I didn't reply, just staring at her. I stopped my leg from bouncing, getting increasingly annoyed by the sound my shoe was making against the dull carpet. I absentmindedly scratched at my wrist. She glanced at my hands as Draco gently took it, stopping the action.

Dr. Gilroy cleared her throat, pushing her glasses against her nose. "We are aware of your... habit. Tell me, Harry. Why do you hurt yourself?"

"I-I.." my voice betrayed me, preventing an answer to leave my mouth. What bothered me more was Dr. Gilroy's seemingly unending patience as she sat, leaning forward over a crossed leg, waiting for my answer.
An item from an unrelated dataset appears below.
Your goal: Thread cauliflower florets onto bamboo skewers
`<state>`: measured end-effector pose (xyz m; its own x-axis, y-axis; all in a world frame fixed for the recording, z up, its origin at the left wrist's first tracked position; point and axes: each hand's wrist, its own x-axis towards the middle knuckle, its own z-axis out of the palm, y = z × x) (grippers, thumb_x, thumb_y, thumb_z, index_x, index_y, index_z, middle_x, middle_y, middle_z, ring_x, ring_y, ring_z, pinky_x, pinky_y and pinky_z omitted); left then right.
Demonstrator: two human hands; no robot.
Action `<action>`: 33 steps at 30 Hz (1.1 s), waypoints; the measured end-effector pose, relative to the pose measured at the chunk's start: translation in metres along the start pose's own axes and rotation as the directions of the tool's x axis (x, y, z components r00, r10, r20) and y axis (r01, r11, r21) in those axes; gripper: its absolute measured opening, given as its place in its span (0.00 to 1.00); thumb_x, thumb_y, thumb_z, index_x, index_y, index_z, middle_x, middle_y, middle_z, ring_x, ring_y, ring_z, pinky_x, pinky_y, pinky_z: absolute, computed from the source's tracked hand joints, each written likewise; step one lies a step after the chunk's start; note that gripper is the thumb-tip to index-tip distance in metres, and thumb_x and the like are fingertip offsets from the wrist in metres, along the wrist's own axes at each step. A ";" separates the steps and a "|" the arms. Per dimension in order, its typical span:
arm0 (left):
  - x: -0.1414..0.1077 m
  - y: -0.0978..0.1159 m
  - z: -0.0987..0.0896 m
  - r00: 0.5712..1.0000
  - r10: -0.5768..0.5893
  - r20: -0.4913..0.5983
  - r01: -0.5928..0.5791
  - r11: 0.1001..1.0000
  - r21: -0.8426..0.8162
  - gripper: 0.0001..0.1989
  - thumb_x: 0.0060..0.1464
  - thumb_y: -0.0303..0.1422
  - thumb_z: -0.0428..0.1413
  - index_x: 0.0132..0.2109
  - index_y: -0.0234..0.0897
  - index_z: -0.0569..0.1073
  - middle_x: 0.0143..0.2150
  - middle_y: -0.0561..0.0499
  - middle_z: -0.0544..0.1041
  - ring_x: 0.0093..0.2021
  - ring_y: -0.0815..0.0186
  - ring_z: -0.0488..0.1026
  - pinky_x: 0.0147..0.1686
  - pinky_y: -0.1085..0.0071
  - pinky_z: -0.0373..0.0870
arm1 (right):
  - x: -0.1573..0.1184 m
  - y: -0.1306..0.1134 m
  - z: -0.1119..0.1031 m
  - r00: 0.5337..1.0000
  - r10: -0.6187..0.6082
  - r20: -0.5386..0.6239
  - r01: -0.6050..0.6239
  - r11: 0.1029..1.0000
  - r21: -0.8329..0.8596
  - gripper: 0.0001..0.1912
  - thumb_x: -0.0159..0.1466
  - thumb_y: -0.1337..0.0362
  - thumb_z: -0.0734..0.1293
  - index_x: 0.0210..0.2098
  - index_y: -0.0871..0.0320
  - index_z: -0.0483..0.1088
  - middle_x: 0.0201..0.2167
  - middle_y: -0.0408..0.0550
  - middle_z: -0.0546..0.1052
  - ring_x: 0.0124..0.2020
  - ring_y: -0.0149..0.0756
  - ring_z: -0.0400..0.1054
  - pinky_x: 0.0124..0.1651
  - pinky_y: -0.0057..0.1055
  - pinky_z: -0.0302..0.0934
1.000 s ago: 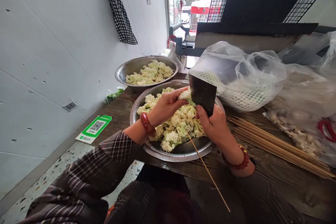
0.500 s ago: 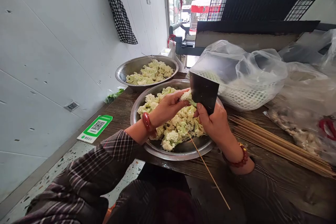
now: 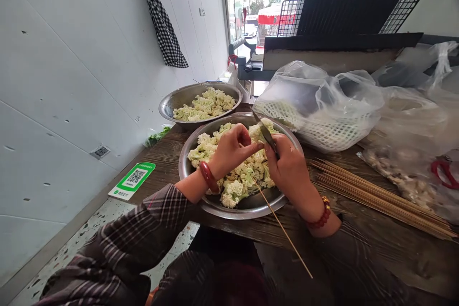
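Observation:
My right hand is closed round a cleaver, whose dark blade is turned nearly edge-on and slants up to the left. My left hand is closed beside it, fingers bent and thumb reaching to the right hand's fingertips. Whatever lies between the left fingers is hidden. Both hands are over a large steel bowl of cauliflower florets. One bamboo skewer leans out over the near rim, its upper end at a floret.
A second steel bowl with cauliflower stands behind. A bundle of skewers lies at right, near plastic bags and red-handled scissors. A green QR-code card lies by the wall on the wooden table.
The cleaver has turned from showing its broad face to nearly edge-on. The floret seen in my left fingers is no longer plainly visible there. The view has shifted slightly.

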<state>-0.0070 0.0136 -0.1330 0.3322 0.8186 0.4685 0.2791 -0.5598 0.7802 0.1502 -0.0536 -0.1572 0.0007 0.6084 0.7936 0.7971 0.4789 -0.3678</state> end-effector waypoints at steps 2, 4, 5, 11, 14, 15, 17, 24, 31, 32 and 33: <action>-0.002 0.001 0.002 1.000 0.018 0.026 -0.018 1.000 -0.014 0.19 0.46 0.40 0.68 0.32 0.36 0.67 0.28 0.54 0.72 0.28 0.72 0.68 0.28 0.73 0.69 | 0.001 0.000 0.000 1.000 0.009 -0.024 -0.008 1.000 0.017 0.09 0.73 0.61 0.57 0.47 0.56 0.66 0.42 0.55 0.79 0.43 0.44 0.75 0.43 0.40 0.70; -0.003 0.003 0.005 0.999 0.041 0.016 -0.040 0.999 -0.036 0.18 0.46 0.39 0.68 0.35 0.36 0.68 0.32 0.52 0.74 0.31 0.70 0.72 0.33 0.71 0.73 | 0.001 0.000 0.000 0.999 0.002 -0.055 -0.001 1.000 0.019 0.09 0.73 0.61 0.57 0.48 0.56 0.66 0.41 0.55 0.79 0.43 0.44 0.75 0.44 0.40 0.70; -0.004 0.004 0.006 0.999 0.047 0.004 -0.047 0.998 -0.042 0.18 0.45 0.39 0.68 0.36 0.36 0.69 0.34 0.51 0.75 0.33 0.69 0.73 0.34 0.70 0.74 | 0.001 -0.001 0.000 0.998 -0.008 -0.062 0.009 1.000 0.014 0.09 0.73 0.61 0.57 0.49 0.56 0.66 0.42 0.55 0.79 0.43 0.45 0.75 0.45 0.41 0.70; -0.004 0.009 0.010 0.995 0.072 -0.071 -0.064 0.993 0.097 0.12 0.45 0.33 0.64 0.31 0.36 0.68 0.30 0.52 0.73 0.29 0.70 0.70 0.25 0.75 0.70 | -0.002 -0.002 0.001 0.998 -0.058 0.011 0.058 0.998 -0.017 0.12 0.72 0.64 0.58 0.53 0.58 0.65 0.48 0.60 0.78 0.50 0.48 0.73 0.49 0.44 0.70; -0.005 0.011 0.011 0.993 0.104 -0.054 -0.097 0.988 0.119 0.05 0.46 0.29 0.60 0.30 0.36 0.70 0.29 0.52 0.73 0.29 0.70 0.69 0.24 0.77 0.67 | -0.003 -0.001 0.002 0.998 -0.058 0.014 0.058 0.997 -0.044 0.12 0.71 0.66 0.58 0.53 0.58 0.65 0.47 0.59 0.78 0.50 0.48 0.74 0.50 0.45 0.69; -0.006 0.012 0.012 0.992 0.115 -0.044 -0.108 0.986 0.128 0.04 0.47 0.28 0.59 0.29 0.35 0.70 0.28 0.53 0.73 0.28 0.71 0.68 0.24 0.77 0.66 | -0.004 -0.001 0.002 0.998 -0.055 0.014 0.056 0.997 -0.054 0.12 0.71 0.66 0.58 0.52 0.58 0.65 0.47 0.59 0.78 0.49 0.48 0.74 0.50 0.45 0.70; -0.007 0.014 0.013 0.991 0.129 -0.026 -0.124 0.980 0.157 0.05 0.48 0.26 0.57 0.26 0.35 0.68 0.24 0.54 0.70 0.26 0.72 0.65 0.24 0.76 0.62 | -0.004 0.000 0.003 0.999 -0.050 0.010 0.051 0.996 -0.077 0.12 0.71 0.66 0.58 0.52 0.58 0.66 0.47 0.59 0.78 0.48 0.49 0.74 0.49 0.44 0.70; -0.004 0.019 0.012 0.992 0.125 -0.031 -0.113 0.962 0.250 0.09 0.47 0.24 0.54 0.23 0.36 0.63 0.22 0.56 0.67 0.25 0.72 0.62 0.27 0.73 0.57 | -0.004 0.000 0.003 1.000 -0.017 -0.023 0.015 0.995 -0.101 0.10 0.71 0.64 0.58 0.49 0.57 0.67 0.43 0.57 0.78 0.44 0.46 0.75 0.43 0.39 0.69; -0.005 0.020 0.010 0.998 0.061 -0.013 -0.056 0.966 0.252 0.06 0.48 0.24 0.54 0.25 0.37 0.66 0.22 0.56 0.68 0.26 0.70 0.64 0.28 0.72 0.58 | -0.002 0.001 0.003 0.997 0.010 -0.082 -0.018 0.995 -0.103 0.07 0.72 0.64 0.59 0.43 0.55 0.68 0.36 0.52 0.78 0.39 0.42 0.74 0.41 0.36 0.68; -0.005 0.020 0.010 0.998 0.061 -0.012 -0.056 0.966 0.252 0.07 0.47 0.24 0.55 0.25 0.37 0.66 0.22 0.56 0.68 0.26 0.71 0.64 0.28 0.72 0.58 | -0.002 0.002 0.003 0.996 0.010 -0.089 -0.019 0.994 -0.104 0.07 0.72 0.64 0.59 0.42 0.55 0.68 0.36 0.51 0.78 0.38 0.42 0.74 0.41 0.36 0.68; -0.005 0.020 0.010 0.998 0.062 -0.013 -0.057 0.966 0.253 0.07 0.47 0.24 0.55 0.25 0.37 0.66 0.22 0.56 0.68 0.26 0.71 0.63 0.28 0.72 0.58 | -0.002 0.002 0.003 0.995 0.011 -0.095 -0.021 0.994 -0.104 0.07 0.72 0.64 0.59 0.43 0.56 0.68 0.36 0.52 0.78 0.38 0.42 0.74 0.41 0.36 0.68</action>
<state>0.0062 -0.0030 -0.1236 0.3374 0.7839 0.5212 0.4784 -0.6196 0.6222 0.1496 -0.0524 -0.1611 0.0672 0.5506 0.8321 0.8555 0.3974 -0.3320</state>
I squeezed Draco's hand and swallowed hard. "What do you mean, doctor?"

"Well, some people say it's because it makes them feel. Others argue that it stops them from feeling, as in, stops them feeling the pain in their mind. Many say that it's a cry for help- a sign that they want help." I blinked a couple of times, taking in her words.

"I-I guess... it stops me from feeling... I do it to calm down, to quiet my mind... expel the... nervous energy... I guess." I glanced down, then back at her. Draco moved his thumb back and forth against the back of my hand soothingly. Dr Gilroy was still silent.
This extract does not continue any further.